Aim of the task
Return all of the data that follows precisely, leaving every image out.
┌─ Available data
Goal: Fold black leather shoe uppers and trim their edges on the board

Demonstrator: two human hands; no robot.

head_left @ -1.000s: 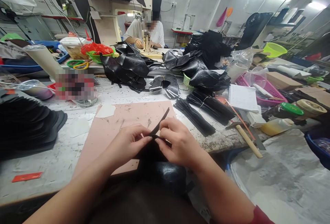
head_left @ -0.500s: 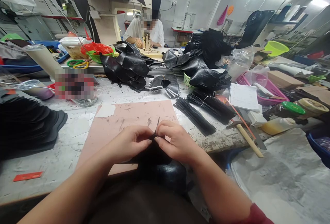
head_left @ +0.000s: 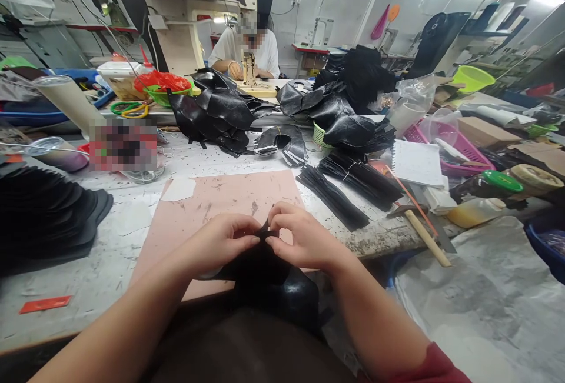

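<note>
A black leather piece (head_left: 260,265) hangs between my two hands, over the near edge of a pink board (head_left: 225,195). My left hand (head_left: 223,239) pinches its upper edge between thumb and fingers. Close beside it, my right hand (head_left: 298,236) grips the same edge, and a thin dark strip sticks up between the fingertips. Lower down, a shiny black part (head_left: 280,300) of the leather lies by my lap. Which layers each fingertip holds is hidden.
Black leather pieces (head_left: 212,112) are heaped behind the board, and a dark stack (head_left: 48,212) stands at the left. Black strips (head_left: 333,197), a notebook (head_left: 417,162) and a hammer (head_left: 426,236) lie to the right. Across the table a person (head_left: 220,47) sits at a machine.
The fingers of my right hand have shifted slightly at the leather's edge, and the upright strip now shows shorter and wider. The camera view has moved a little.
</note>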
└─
Answer to this problem
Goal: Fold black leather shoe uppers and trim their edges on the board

Demonstrator: two human hands; no robot.

head_left @ -1.000s: 
head_left @ -0.500s: 
head_left @ +0.000s: 

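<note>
A black leather piece (head_left: 260,265) hangs between my two hands, over the near edge of a pink board (head_left: 225,195). My left hand (head_left: 223,239) pinches its upper edge between thumb and fingers. Close beside it, my right hand (head_left: 298,236) grips the same edge, and a thin dark strip sticks up between the fingertips. Lower down, a shiny black part (head_left: 280,300) of the leather lies by my lap. Which layers each fingertip holds is hidden.
Black leather pieces (head_left: 212,112) are heaped behind the board, and a dark stack (head_left: 48,212) stands at the left. Black strips (head_left: 333,197), a notebook (head_left: 417,162) and a hammer (head_left: 426,236) lie to the right. Across the table a person (head_left: 220,47) sits at a machine.
The fingers of my right hand have shifted slightly at the leather's edge, and the upright strip now shows shorter and wider. The camera view has moved a little.
</note>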

This output is finished.